**Your instructions:** From the records that follow, give the number of lines that include the word "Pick", with no further words.

**Entries supplied:**
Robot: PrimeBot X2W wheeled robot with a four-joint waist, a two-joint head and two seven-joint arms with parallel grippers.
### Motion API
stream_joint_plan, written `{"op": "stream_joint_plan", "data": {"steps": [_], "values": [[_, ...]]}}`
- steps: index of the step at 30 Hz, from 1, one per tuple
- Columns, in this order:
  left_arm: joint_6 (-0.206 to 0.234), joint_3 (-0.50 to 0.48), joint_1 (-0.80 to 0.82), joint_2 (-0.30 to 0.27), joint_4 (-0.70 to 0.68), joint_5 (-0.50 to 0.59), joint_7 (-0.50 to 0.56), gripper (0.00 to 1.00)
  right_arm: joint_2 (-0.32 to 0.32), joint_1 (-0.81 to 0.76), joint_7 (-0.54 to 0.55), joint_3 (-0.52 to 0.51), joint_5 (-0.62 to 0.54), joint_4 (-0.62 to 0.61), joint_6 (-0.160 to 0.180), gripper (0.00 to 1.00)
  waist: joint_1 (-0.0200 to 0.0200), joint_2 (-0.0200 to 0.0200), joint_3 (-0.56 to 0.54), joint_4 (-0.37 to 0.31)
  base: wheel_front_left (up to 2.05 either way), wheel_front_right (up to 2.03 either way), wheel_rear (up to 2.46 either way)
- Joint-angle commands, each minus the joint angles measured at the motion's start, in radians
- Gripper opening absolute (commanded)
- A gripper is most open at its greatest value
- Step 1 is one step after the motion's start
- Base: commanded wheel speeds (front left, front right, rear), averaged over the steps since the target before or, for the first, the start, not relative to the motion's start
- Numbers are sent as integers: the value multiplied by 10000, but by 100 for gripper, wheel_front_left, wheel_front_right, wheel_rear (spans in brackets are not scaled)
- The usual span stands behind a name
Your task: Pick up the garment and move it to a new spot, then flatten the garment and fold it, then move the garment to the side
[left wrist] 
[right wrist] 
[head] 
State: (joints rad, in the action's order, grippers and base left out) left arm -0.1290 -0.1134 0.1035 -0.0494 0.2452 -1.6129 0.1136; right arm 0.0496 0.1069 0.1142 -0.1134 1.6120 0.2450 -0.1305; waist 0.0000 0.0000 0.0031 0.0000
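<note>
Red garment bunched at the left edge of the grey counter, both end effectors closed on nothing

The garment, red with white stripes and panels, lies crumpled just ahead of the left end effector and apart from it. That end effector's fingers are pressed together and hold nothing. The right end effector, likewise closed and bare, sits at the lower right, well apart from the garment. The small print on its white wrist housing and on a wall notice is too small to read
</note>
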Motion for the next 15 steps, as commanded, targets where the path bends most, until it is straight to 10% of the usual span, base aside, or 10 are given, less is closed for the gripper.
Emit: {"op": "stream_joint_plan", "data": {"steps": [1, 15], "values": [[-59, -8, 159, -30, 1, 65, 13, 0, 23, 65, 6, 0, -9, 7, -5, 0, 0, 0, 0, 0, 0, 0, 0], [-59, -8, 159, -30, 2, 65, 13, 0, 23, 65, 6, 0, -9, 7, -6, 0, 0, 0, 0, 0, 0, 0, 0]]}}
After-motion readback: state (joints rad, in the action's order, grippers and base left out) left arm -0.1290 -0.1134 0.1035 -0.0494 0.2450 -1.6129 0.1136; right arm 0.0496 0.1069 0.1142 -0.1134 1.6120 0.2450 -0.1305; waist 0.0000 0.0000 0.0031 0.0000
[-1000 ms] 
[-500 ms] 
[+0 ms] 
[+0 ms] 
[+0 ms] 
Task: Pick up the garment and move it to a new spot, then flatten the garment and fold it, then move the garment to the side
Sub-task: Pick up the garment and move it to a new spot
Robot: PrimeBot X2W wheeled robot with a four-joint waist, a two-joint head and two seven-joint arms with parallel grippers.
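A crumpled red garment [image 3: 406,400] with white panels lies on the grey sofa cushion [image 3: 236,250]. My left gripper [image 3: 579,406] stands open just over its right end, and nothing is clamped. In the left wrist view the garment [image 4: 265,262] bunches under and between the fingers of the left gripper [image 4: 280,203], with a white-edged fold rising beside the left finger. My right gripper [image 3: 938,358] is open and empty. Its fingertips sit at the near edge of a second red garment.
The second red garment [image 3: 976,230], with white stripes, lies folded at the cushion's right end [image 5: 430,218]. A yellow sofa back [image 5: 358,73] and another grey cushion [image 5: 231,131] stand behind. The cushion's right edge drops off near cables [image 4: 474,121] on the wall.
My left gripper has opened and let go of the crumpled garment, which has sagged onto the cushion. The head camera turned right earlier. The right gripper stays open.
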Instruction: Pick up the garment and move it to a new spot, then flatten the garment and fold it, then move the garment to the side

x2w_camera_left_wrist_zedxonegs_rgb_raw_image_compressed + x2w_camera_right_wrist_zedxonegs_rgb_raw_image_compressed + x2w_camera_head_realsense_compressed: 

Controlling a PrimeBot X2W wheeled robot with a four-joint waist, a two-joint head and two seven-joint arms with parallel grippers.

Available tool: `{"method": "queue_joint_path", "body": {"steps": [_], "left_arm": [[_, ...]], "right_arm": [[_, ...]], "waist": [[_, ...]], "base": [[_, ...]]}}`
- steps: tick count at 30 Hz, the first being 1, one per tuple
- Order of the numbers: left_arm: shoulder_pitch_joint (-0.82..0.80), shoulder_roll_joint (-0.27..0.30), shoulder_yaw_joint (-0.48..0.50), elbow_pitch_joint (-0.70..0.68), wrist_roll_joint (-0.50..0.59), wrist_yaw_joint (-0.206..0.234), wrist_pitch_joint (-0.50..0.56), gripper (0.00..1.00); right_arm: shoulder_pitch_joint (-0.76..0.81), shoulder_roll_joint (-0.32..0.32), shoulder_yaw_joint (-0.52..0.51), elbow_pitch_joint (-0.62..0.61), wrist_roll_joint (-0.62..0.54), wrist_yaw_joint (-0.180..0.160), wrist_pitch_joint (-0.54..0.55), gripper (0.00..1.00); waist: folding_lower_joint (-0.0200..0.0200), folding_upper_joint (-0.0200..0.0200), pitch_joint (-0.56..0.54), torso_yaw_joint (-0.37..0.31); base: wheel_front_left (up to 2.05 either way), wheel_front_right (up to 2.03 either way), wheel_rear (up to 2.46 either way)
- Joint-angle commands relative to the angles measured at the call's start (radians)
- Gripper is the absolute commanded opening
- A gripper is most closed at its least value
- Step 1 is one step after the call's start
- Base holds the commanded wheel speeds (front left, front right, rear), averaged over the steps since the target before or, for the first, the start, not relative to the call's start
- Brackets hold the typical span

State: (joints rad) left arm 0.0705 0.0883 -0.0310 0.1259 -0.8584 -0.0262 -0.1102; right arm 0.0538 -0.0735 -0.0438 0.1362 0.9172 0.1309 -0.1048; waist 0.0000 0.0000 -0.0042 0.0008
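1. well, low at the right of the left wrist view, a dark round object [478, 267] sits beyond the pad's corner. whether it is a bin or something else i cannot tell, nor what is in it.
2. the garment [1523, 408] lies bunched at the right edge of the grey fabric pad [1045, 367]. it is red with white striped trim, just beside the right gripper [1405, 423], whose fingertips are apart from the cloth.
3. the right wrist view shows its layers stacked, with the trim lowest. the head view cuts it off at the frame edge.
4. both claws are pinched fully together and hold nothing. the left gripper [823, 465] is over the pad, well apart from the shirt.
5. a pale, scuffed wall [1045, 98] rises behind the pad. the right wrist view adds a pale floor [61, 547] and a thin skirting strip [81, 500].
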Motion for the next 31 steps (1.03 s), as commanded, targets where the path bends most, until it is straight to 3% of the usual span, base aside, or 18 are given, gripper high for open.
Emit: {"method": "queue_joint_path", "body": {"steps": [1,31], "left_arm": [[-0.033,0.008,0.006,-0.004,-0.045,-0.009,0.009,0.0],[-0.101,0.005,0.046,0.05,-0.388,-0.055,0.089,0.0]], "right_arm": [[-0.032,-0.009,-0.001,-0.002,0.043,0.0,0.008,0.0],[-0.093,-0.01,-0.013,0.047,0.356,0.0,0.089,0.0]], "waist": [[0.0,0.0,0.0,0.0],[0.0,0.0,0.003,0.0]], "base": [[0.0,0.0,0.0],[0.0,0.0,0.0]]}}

**Response to the exercise:** 4